Although Hernández’s departure was initially scheduled for 07:00 local time (10:00 Argentine time), the Minister of Security, Ramón Sabillón, reported this Thursday that it was rescheduled for 1:00 p.m. (4:00 p.m. Argentine time).
“I wanted to report the delay of the DEA flight [agencia antidrogas de Estados Unidos]: He is going to come until one in the afternoon and that has postponed our plans,” the minister explained at a press conference.
Juan Orlando Hernández, once a Washington ally, is being held in a prison at the Special Police Forces barracks in eastern Tegucigalpa, known as Los Cobras. From there he will be taken to the Honduran Air Force base at the Toncontín airport, south.
He must then board an American aircraft that will take him to New York, where he will be imprisoned and put on trial.
In the request, US prosecutors claimed that between 2004 and 2022, even before he was president, “Hernández participated in the violent drug trafficking conspiracy to receive shipments of multiple tons of cocaine.”
Through the conspiracy, “approximately 500,000 kilograms of cocaine were transported through Honduras to the United States,” the document added.
The extradition, initially approved by a judge, was later ratified at the end of March by the 15 magistrates of the Plenary of the Supreme Court of Justice (CSJ) of Hondurasall of them appointed during the first government of Hernández.
In a statement, the former president’s family announced that they hired lawyers Raymond Colón and Daniel Pérez in New York to take on their case and henceforth be spokespersons for the process.
Hernández’s family reiterated the “innocence” of the former president and considered him “a victim of the revenge of the drug traffickers that he himself extradited or that forced him to flee to the United States.”
As the former president has argued, the drug lords that his government helped extradite seek agreements with the US prosecutor’s office to reduce their sentences, “and based on lies,” they accuse him “of committing acts at odds with Honduran law.”
The former president even proudly showed Washington’s praise for his government’s work in drug seizures.

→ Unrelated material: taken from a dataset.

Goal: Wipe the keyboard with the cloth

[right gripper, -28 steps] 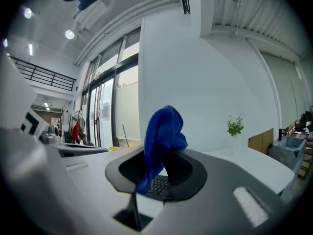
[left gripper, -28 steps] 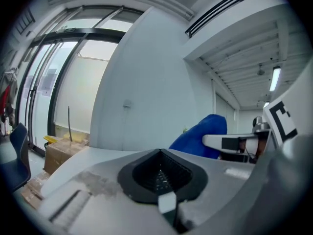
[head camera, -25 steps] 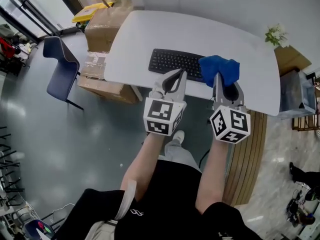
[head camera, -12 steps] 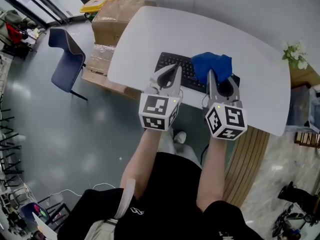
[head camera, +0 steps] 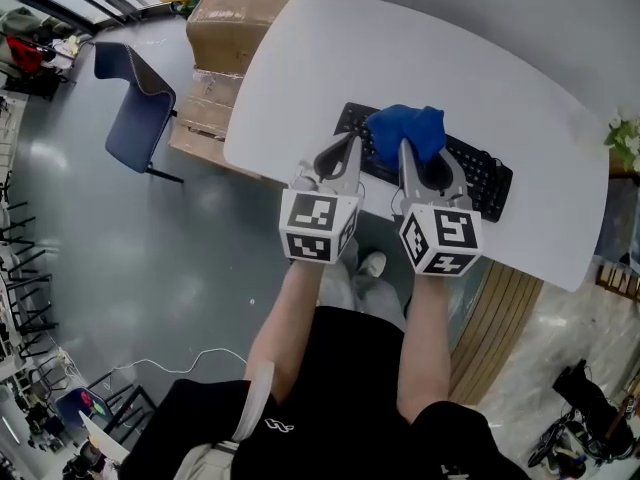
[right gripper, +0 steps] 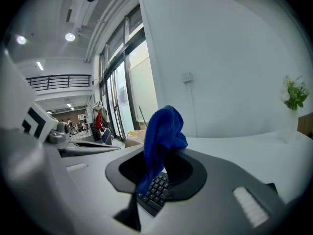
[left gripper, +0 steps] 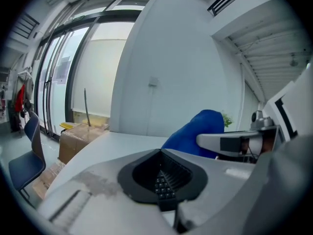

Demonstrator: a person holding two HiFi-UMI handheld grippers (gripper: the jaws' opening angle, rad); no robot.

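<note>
A black keyboard (head camera: 480, 176) lies on the white table (head camera: 330, 58) near its front edge. My right gripper (head camera: 405, 148) is shut on a blue cloth (head camera: 402, 131), which bunches above the keyboard's left half; in the right gripper view the blue cloth (right gripper: 161, 136) hangs from the jaw tips over the keys (right gripper: 155, 192). My left gripper (head camera: 354, 146) is shut and holds nothing, just above the keyboard's left end. Through its jaws I see a few keys (left gripper: 163, 182) and the blue cloth (left gripper: 195, 133) to its right.
Cardboard boxes (head camera: 235, 18) stand on the floor left of the table, with a blue chair (head camera: 140, 108) beyond them. A small plant (head camera: 625, 138) sits at the table's right end. The person's legs and a shoe (head camera: 370, 265) are below the table edge.
Both grippers have moved left along the keyboard with the cloth, from its right half to its left half. The head view has also shifted.
</note>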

Even in 2017, when he managed to be elected for a second term amid accusations of fraud by the opposition and citizen clashes that left thirty people dead, the United States was one of the first governments to salute his victory.
Hernández left power on January 27, 2022. Days later, the State Department announced his inclusion on a list of corrupt characters, and then requested his extradition.
Juan Orlando Hernández was arrested on February 15, at the request of the United States.
His brother, former deputy Juan Antonio “Tony” Hernández, was sentenced to life in prison in March 2021, also accused of manufacturing his own cocaine under the brand name of his initials, “TH.”
At trial, federal prosecutors noted that “Tony” operated with his brother and government institutions, turning Honduras into a “narco-state”.
Another former official awaiting extradition is the former head of the National Police Juan Carlos ‘El Tigre’ Bonilla, accused of “supervising” the drug trafficking operations of the former president.
“Three life sentences could make me a living dead,” Hernández said, anticipating the harsh sentences that could await him.
“I never believed that this fight for peace of us Hondurans would lead us to be known as a narco-state. I knew that this fight would not be easy, it would have many risks,” he lamented a few days ago.